Setting the Right Tone

Unless this child is the youngest of three, you may not have experience in sorting through teenage angst in the wee hours of the morning. If you can’t give it your full attention, let your kiddo know how seriously you’re taking the subject by scheduling an appointment to talk it out.

Make it a one-on-one date for a time that’s free of distractions and daily demands. This gives you time to order your thoughts and maybe check in with a trusted friend who’s already traveled the teen relationship journey from a mom’s perspective.

Keep in mind that your teenager probably isn’t interested in keeping “the guy’s” heart forever. You needn’t start discussing the heavy burden of choosing Mr. Right. The key word in the question is “like.” Granted, to a teen like is often interchangeable with love, but you know better. Instead of love, think “getting the guy’s attention” and build from there.

Getting the Focus Right

It’s important to explain to your teen that no one should try to force attraction. Changing your clothing for him, pretending to enjoy activities that you don’t, or acting out of character may lead to a brief but really dissatisfying encounter.

Instead, suggest your teen think of it the other way around. Remind them of all the cool things they have to offer a relationship. Put the emphasis on whether “the guy” is actually interesting enough to spend time with.
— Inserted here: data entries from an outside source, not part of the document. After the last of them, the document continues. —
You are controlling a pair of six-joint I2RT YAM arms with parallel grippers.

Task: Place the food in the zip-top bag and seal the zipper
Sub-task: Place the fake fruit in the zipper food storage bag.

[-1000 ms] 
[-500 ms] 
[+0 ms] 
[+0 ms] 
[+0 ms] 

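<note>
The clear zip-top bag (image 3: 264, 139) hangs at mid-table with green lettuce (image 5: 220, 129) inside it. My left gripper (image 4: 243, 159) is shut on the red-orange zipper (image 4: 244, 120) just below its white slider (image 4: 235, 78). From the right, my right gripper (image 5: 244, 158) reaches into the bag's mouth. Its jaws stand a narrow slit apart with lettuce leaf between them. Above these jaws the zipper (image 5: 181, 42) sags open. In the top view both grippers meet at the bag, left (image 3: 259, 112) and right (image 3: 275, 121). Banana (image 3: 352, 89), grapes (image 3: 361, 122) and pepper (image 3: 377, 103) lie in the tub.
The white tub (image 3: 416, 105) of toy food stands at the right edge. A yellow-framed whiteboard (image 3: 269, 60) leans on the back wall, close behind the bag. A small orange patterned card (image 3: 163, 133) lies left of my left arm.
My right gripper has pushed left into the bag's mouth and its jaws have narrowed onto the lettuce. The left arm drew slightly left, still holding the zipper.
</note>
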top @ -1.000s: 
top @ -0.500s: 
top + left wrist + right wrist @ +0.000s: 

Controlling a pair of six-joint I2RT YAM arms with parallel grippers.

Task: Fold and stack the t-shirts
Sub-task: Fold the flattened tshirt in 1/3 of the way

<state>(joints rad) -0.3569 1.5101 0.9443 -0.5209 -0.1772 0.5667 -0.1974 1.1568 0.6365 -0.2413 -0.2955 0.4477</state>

Don’t expect this approach to erase your teen’s quest to convince someone to like them. After all, this guy is important enough to make her share her innermost desires with mom. That’s pretty rare during adolescence. But it may help ease some of her fears and help improve her confidence level.

When Appearances Matter

While it doesn’t work to change yourself for a guy, feeling your best does boost confidence. Your teen may enjoy a shopping trip or a new hairstyle to help enforce her self-esteem. Take this path cautiously, though, since suggesting a new hairstyle can end up in a battle over why you hate her hair.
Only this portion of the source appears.